The Boiceville Trestle was rebuilt as a footbridge, three spans supported by continuous steel girders. To make it more flood-resistant in the future, it was extended in length to 354 ft, 60 ft longer than its predecessor, so it could be raised 7 ft higher above the Esopus. Interpretive plaques were placed at various intervals along the trail, informing users of the history of the railroad, reservoir and region.

==Possible extension to east==

As of 2026 the county has not designated a use for the 1.7 mi segment of the U&D corridor from the rail trail's current end at the Basin Road overpass to the intersection of the tracks with NY 28A at Stony Hollow. Trail advocates would like that segment to be trail-only so that could better be connected to the Empire State Trail network planned to run parallel to the Hudson River through Kingston; the track would have to be widened for rail and trail. This, they say, cannot be done at a reasonable cost given the federally protected wetlands adjacent to part of the segment.
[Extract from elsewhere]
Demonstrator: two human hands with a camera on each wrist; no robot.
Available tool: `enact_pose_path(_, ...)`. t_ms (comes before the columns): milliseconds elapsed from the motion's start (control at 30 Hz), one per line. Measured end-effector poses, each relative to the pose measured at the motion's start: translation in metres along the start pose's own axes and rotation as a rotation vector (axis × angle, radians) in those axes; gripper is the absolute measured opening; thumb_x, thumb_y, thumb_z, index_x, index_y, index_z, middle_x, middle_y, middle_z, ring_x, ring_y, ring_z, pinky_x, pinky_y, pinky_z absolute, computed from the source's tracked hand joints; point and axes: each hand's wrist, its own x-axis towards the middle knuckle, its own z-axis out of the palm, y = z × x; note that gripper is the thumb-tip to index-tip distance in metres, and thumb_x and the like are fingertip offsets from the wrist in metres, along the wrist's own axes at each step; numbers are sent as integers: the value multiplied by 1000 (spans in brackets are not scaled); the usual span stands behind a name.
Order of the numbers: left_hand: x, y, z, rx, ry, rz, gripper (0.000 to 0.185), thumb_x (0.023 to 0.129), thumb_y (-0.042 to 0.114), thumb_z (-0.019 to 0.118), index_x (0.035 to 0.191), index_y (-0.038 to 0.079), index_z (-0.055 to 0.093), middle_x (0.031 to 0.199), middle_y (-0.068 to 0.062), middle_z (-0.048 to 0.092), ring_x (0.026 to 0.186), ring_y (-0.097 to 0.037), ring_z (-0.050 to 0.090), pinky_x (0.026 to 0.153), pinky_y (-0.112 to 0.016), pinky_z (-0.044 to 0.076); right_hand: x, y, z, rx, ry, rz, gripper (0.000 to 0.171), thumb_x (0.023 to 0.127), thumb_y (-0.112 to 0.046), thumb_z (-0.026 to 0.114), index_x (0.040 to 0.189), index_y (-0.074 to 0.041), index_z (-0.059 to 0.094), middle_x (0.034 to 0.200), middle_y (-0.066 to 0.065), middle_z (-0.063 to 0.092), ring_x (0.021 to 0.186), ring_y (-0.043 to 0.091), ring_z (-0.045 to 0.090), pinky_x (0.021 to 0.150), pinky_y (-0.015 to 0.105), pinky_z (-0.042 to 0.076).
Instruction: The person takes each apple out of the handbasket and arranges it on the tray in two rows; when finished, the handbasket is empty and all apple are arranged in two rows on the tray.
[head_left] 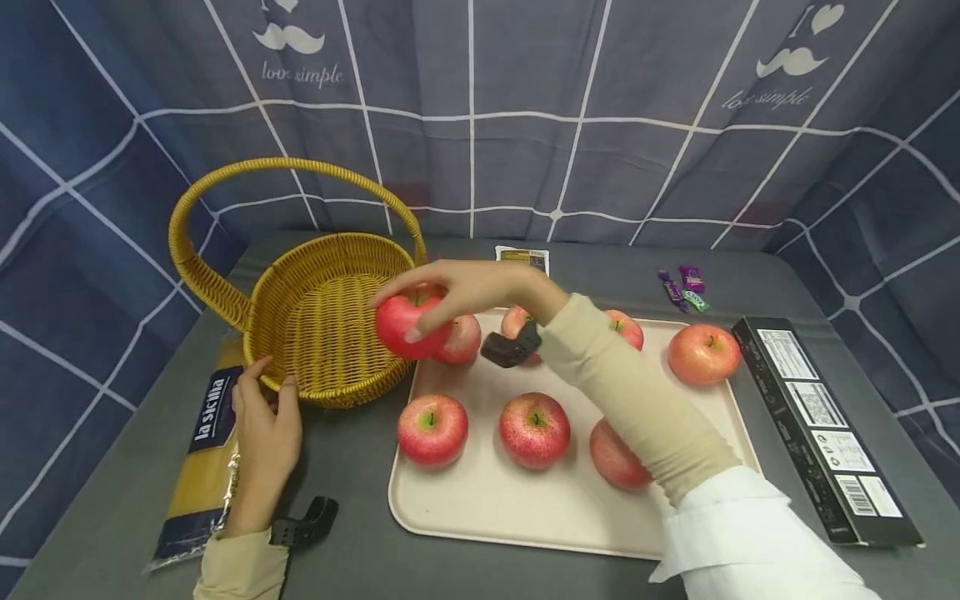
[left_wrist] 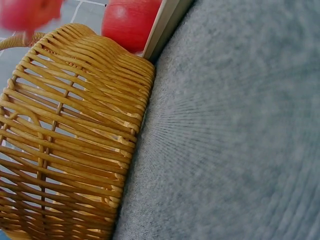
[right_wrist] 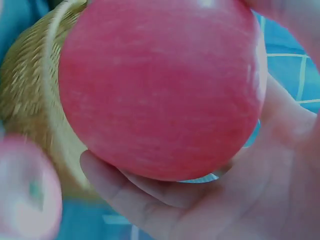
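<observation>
My right hand grips a red apple, with fingers over its top and the thumb on the near side. The apple hangs in the air close to the right rim of a yellow wicker basket; in the right wrist view, it covers much of the basket. My left hand holds the basket's near-left rim by thumb and fingers. The left wrist view shows the woven wall but no fingers. Several apples, among them a speckled one, lie on a cream tray right of the basket.
A yellow-and-blue "la sicilia" packet lies left of the basket. Right of the tray is a long black box. Small wrapped candies and a flat sachet lie at the back. The basket's tall handle arches above it.
</observation>
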Motion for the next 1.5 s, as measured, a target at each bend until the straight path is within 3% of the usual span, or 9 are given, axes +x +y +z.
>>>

The CMRR has disputed this, arguing that if a boardwalk similar to the one already used by the rail trail were built in the wetlands area, there would be minimal additional cost. According to the railroad, Stony Hollow is a poor location for its terminal. Walkers seeking the views from the two dikes will drive to the West Hurley trailhead rather than climb the 2% grade on the segment. In 2025 the CMRR received a state grant to build a terminal complex on land it leases at Basin Road; it was later suspended after it was discovered the county had indicated its support of the project. The dispute between the two sides has become rancorous, with accusations of bad faith and subterfuge; the CMRR says it has had equipment vandalized on several occasions.